Doing some research, I found this helpful list: Specific Gravity of Exotic Wood and Domestic Wood | Bell Forest Products which has some good examples of lighter burl and figured woods. However, it seems like most of the lighter ones are usually stabilized, right? For example, Masur Birch is pretty far towards the lightweight end of the spectrum, but the examples I've seen are stabilized which I assume increases the weight substantially. Any recommendations for lighter handle materials that don't require stabilizing? Am I just totally off-base in thinking I can make nicer-looking/feeling handles that won't add a lot of extra weight? Should I plan on shorter/smaller dimensions to maintain balance?


----------



## Taz575 (Nov 3, 2020)

Kauri wood is very lightweight, but has a golden color and some iridescence to it. Not much figure, but beautiful in its own way. 
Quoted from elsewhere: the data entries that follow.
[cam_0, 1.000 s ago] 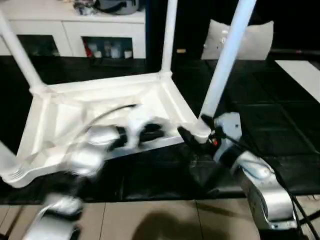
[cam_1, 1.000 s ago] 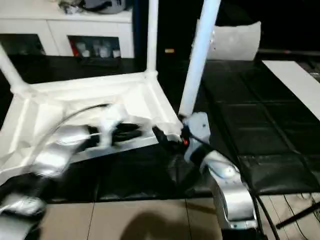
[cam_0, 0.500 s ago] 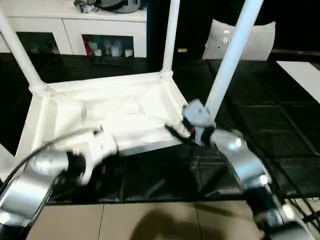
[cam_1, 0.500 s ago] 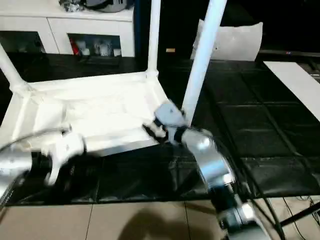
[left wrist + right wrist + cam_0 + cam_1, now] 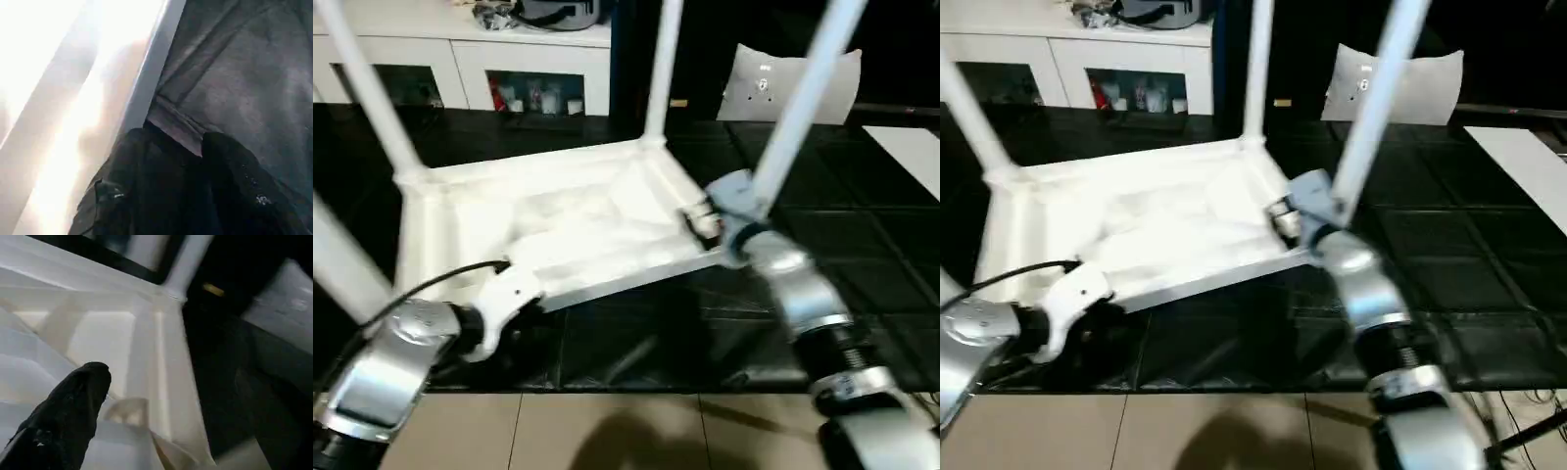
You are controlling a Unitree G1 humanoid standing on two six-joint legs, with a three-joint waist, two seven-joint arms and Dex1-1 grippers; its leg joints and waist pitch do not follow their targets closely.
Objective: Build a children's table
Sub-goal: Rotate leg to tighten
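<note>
The children's table (image 5: 558,220) lies upside down on the black mat, its ribbed underside facing up. White legs stand in its corner sockets: near right (image 5: 803,98), far right (image 5: 661,69), far left (image 5: 372,88), near left (image 5: 337,264). My right gripper (image 5: 703,223) is open over the near right corner, close beside that leg, and one black finger (image 5: 83,391) hovers above the ribs. My left gripper (image 5: 198,147) sits low at the top's near edge (image 5: 146,88). Its two fingers stand slightly apart with nothing between them.
White cabinets with glass doors (image 5: 460,59) line the back. A pale cushion-like bag (image 5: 793,83) and a flat white panel (image 5: 911,147) lie at the back right. The black mat (image 5: 862,225) ends at a tiled floor (image 5: 607,431) near me.
My left arm pulled back from over the ribbed underside to the near edge. My right gripper rose from below the near right corner to just over it. The camera shifted slightly.
</note>
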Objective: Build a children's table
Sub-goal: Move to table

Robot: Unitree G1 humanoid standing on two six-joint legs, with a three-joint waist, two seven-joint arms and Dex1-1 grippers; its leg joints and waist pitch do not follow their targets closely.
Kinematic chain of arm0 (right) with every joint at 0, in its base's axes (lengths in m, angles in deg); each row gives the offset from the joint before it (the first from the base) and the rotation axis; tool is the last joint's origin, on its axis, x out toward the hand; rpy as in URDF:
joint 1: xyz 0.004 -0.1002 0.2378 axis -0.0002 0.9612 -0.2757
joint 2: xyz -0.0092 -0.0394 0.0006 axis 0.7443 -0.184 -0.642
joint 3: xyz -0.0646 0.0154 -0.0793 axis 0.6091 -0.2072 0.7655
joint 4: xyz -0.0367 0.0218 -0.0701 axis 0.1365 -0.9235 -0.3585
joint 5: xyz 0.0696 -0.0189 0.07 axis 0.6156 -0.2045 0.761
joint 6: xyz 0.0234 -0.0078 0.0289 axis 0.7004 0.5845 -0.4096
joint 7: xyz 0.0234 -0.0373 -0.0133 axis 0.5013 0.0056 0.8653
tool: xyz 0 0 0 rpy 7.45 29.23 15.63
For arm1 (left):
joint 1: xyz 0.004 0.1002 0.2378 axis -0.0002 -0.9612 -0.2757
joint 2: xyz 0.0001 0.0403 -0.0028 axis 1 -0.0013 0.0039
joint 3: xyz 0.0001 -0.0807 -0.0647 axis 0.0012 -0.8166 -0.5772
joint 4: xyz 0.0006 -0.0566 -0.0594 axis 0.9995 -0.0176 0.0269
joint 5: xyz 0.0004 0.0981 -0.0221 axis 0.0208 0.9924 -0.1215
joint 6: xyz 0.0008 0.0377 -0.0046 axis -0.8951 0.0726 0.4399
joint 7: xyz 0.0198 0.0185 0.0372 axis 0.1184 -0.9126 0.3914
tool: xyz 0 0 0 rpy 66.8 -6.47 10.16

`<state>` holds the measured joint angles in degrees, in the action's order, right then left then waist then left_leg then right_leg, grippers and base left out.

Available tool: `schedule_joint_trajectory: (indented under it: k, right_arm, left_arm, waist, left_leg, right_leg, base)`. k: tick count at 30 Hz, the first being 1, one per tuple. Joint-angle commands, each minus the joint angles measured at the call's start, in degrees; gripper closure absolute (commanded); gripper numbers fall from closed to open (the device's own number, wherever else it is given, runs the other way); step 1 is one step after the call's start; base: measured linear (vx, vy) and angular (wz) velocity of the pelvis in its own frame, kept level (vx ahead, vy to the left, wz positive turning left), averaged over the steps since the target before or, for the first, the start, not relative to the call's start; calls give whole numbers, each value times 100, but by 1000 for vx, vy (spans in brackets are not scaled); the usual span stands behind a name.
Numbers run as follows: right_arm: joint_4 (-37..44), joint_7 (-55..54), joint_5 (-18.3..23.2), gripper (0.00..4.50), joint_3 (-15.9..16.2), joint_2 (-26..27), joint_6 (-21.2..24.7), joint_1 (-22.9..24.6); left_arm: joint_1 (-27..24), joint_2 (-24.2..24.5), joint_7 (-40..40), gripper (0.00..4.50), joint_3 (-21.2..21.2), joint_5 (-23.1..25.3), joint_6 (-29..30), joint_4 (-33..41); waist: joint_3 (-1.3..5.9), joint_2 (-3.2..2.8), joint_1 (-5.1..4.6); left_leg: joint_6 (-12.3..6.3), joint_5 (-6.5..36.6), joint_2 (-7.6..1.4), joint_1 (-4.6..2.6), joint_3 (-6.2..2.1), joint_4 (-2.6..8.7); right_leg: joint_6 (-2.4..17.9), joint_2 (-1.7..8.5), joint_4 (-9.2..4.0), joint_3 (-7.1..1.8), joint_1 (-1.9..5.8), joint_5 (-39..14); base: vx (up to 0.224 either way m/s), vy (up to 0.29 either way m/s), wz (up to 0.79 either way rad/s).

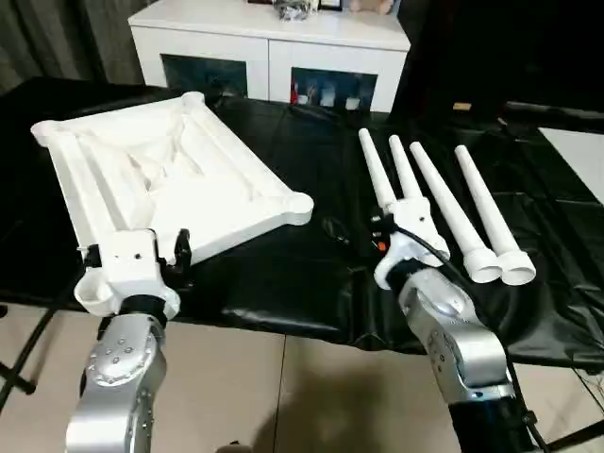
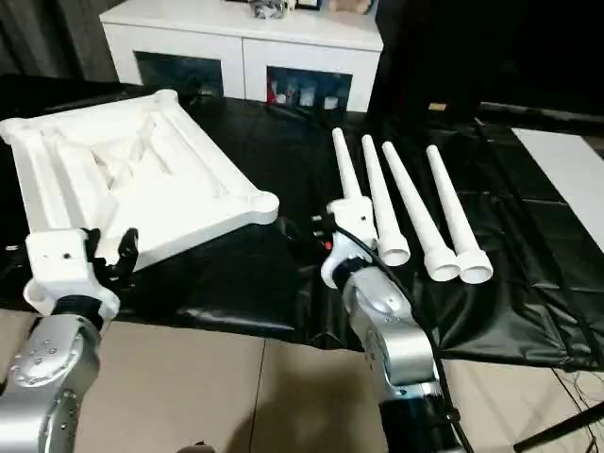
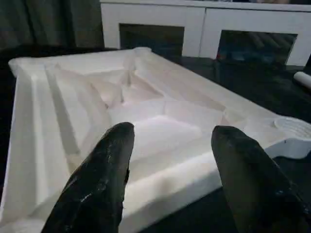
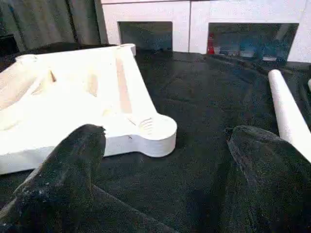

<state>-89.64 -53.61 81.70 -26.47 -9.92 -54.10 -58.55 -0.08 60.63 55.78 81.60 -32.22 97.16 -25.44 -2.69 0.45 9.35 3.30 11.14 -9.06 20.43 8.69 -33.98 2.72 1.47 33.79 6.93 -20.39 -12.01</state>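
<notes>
A black sheet (image 1: 302,160) covers the work surface, with a white cabinet (image 1: 269,42) behind it, its glass doors dark. On the sheet, toward the robot's left, the tabletop (image 1: 170,179) lies underside up, its ribs crossing in an X and a round socket (image 1: 298,204) at the corner nearest the middle. Its near edge sits close to the front edge of the sheet.

To the right, well apart from the tabletop, four legs (image 1: 453,212) lie side by side on the sheet, thin ends pointing away from the robot and flared ends toward it. The two on the right show full length; the near ends of the two on the left are hidden behind the right wrist.

The left gripper (image 3: 170,160) sits at the tabletop's near edge, its two fingers (image 3: 104,179) spread apart with the white rim showing between them; they clasp nothing. Whether a finger touches the rim, I cannot tell.

The right gripper (image 4: 165,165) hovers over bare black sheet between the tabletop's socket corner and the legs, its jaws wide and empty. One leg (image 4: 289,114) lies just beside its outer finger.
</notes>
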Motion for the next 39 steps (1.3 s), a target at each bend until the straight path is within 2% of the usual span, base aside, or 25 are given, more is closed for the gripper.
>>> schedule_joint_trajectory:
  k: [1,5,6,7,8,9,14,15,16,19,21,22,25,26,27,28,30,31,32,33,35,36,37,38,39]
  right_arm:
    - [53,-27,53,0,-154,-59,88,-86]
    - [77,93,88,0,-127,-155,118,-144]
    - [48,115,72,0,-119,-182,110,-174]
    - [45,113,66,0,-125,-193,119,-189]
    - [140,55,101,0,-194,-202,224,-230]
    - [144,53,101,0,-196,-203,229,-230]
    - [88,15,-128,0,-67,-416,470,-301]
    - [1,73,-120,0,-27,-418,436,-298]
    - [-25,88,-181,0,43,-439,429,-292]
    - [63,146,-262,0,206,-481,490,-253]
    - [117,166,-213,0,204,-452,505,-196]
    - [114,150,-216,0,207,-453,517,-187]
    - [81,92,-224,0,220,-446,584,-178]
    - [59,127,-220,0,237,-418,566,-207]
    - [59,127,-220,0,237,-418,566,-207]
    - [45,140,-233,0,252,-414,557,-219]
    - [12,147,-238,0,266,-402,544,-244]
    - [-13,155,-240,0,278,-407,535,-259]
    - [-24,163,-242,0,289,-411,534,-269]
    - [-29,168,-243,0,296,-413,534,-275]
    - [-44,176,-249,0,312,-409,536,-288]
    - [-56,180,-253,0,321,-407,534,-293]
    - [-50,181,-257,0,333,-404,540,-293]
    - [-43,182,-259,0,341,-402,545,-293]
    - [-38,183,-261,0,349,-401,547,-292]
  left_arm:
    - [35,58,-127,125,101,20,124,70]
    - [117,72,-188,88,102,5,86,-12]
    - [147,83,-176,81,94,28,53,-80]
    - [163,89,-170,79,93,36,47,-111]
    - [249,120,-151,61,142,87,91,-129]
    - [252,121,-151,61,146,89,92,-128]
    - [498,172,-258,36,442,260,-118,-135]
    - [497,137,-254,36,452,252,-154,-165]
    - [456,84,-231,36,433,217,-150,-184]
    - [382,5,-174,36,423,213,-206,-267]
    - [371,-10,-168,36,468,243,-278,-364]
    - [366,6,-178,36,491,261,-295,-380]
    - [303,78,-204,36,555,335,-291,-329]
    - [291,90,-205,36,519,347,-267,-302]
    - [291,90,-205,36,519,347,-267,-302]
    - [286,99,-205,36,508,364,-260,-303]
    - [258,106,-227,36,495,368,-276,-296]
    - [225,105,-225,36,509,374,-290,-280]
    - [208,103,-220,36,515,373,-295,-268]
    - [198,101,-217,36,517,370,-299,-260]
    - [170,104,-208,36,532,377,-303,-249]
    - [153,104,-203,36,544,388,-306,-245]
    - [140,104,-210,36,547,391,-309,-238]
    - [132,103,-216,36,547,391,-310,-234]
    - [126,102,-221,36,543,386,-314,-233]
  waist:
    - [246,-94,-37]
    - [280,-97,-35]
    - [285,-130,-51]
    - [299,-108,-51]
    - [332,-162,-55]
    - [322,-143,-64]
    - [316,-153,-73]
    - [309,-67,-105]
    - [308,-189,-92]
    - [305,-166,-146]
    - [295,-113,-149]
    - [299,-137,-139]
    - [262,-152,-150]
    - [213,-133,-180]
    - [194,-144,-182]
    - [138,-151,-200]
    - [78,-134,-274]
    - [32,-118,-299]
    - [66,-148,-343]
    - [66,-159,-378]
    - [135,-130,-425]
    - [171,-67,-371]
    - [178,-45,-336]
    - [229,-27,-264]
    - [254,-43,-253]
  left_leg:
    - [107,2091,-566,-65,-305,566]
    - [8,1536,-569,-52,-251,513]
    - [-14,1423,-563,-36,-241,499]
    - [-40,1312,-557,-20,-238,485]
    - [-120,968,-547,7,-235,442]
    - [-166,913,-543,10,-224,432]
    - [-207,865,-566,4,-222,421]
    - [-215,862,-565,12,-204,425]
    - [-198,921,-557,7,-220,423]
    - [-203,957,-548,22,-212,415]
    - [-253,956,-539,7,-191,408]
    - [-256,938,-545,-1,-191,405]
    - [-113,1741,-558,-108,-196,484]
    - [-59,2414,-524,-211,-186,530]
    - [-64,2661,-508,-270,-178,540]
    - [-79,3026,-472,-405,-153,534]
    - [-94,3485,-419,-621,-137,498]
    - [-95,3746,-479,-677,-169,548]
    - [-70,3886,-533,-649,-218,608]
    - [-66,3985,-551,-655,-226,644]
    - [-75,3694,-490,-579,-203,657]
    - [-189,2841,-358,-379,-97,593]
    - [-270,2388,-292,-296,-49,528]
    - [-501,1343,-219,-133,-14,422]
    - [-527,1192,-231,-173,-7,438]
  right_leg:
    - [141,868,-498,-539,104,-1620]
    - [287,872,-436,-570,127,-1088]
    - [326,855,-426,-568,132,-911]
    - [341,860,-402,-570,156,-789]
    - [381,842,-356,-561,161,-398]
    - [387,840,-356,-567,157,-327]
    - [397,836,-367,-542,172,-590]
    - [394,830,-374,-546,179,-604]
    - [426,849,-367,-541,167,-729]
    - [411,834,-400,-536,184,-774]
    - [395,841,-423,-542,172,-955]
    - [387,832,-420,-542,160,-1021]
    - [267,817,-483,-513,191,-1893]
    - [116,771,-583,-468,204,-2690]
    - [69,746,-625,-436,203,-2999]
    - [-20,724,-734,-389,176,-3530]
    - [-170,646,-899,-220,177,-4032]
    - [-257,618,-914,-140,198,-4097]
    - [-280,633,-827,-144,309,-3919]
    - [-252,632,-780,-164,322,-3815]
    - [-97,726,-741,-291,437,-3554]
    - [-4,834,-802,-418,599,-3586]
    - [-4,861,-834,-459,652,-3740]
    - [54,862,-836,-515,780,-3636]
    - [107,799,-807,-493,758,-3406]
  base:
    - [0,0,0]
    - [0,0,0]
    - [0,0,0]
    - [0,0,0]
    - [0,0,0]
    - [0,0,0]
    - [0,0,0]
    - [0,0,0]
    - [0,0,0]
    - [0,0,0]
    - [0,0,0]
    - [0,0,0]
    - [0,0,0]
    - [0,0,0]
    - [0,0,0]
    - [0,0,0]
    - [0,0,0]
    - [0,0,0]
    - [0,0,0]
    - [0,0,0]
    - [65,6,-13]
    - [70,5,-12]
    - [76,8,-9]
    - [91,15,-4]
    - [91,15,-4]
Most woods people like for handles are plain like you mentioned, or dense/heavy/oily like cocobolo, ebony, blackwood, or stabilized, which is heavier. The other option is to get the wood you like and use a 3/8" or 1/2" diameter dowel to connect the wood and ferrule together. This will let you drill out a good bit of the heavier wood weight and replace it with lighter weight dowel. Also easier to file in the tang slot in the softer dowel wood, too.


----------



## Corradobrit1 (Nov 3, 2020)

Can't beat burnt chestnut/oak or bog oak IMO. Lightweight, nice visual impact and very grippy even when wet.


----------



## timebard (Nov 6, 2020)

Corradobrit1 said:


> Can't beat burnt chestnut/oak or bog oak IMO. Lightweight, nice visual impact and very grippy even when wet.



Thanks for the recommendation on bog oak, looks like a good fit with what I'm going for aesthetically and would match well with a light ferrule.


----------



## Matus (Nov 6, 2020)

Thuya burl (not stabilized) is relatively lightweight. Has however a VERY particular smell when sanded.


----------



## timebard (Nov 6, 2020)

Matus said:


> Thuya burl (not stabilized) is relatively lightweight. Has however a VERY particular smell when sanded.



Thanks Matus. Not sure how I missed that option looking through Bell's offerings but it looks great. Does the finished product have a strong/unpleasant scent, or just while working with it? Any other considerations for using it in handles? Bell describes it as rather brittle, so I'm guessing it wouldn't be suitable (unstabilized) as a ferrule material.


----------



## Matus (Nov 6, 2020)

Finished (that means for me 5+ thin mixed-oil coats) the smell of the Thuya is basically gone as the wood is sealed by the hardened oil layers


----------